Chronicling Nobel Laureates’ 20-Year Journey with Pratham

 

Later this week in Stockholm, the Nobel Prize in Economics will be awarded to our friends and research partners Abhijit Banerjee and Esther Duflo (along with Michael Kremer) for their scientific approach to evaluating social sector innovations. Much of their research has involved extensive assessments of the impact of Pratham’s programs through randomized control trials.

In an article for “Ideas for India,” Pratham CEO Dr. Rukmini Banerji chronicles the 20-year collaboration between Pratham and the Nobel laureates starting with their first meeting in a cramped Mumbai office in 1999.

According to Dr. Banerji’s in-depth account, the pair—who founded MIT’s Abdul Latif Jameel Poverty Action Lab (J-PAL) in 2005—are inextricably intertwined with Pratham’s history. “Our work together,” she explains, “has been fueled not only by the need to know ‘what works’ but also guided by what is the new question that we need to explore to make the current work even stronger.”

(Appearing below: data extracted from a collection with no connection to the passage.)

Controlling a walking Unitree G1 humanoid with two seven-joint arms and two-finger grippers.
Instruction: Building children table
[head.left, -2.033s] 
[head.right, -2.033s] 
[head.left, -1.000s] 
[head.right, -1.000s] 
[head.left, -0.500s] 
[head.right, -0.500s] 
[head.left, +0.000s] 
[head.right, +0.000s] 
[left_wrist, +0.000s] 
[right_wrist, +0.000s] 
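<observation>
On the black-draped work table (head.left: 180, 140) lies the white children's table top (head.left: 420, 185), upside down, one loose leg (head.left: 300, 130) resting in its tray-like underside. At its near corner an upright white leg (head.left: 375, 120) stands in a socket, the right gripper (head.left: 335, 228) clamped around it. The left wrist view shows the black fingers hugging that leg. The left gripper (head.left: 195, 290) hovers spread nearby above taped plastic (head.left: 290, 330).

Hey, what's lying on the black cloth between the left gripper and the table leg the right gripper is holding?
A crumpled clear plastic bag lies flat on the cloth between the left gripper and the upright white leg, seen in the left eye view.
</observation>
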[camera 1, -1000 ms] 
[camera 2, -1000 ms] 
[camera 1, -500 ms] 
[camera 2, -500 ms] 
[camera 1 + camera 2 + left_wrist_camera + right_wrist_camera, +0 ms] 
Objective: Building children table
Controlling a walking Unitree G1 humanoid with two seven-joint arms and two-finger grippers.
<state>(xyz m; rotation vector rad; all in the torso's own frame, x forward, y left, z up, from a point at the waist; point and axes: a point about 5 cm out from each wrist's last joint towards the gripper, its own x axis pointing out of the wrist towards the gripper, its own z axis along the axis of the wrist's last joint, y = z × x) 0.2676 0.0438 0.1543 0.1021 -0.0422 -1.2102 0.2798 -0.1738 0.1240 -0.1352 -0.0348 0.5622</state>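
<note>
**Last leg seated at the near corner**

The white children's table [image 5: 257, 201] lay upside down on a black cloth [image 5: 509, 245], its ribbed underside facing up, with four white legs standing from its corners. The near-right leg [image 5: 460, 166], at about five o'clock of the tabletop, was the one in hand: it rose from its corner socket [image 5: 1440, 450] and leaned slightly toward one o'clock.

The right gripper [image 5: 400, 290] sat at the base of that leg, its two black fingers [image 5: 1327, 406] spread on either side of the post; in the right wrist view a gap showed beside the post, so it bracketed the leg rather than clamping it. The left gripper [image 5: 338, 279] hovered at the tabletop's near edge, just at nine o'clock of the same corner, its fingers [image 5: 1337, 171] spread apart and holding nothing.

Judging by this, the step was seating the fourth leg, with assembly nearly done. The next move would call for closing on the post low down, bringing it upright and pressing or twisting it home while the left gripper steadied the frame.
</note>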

It was in the early days of the Balsakhi program, a Pratham initiative designed to help children who were lagging behind in school, that the idea of external impact evaluation crystalized: “We were convinced that the remedial effort was making a difference,” Banerji recalls. “However, we had never had a third party take a closer look at what was going on.”

Enter Banerjee and Duflo. The two would prove to be indispensable partners as Pratham ventured from cities into villages. As we branched into new geographies, they periodically tracked and studied our progress, allowing us to refine our work while expanding our reach exponentially to millions of children.

“We experimented a lot with how to work with children so that they picked up reading and math quickly,” Banerji writes. “If a child has already been in school for a few years and has still not acquired foundational skills of reading and arithmetic, it was important to help the child pick up these capabilities quickly so that they could catch up and get to where they were expected to be in terms of their grade.”

The result of this continuous evolution of Pratham’s approach–with its ever-changing nomenclature (Balsaki… CAMaL… Read India… Learning Camps)—is Teaching at the Right Level, a breakthrough methodology that, according to the J-PAL researchers, leads to some of the most substantial, most cost-effective learning gains of any primary education program.

“Right from the initial Balsakhi study, we have truly been equal partners,” Dr. Banerji concludes. “This journey would have been far less productive and certainly less exciting if Abhijit and Esther had not travelled with us the whole way.”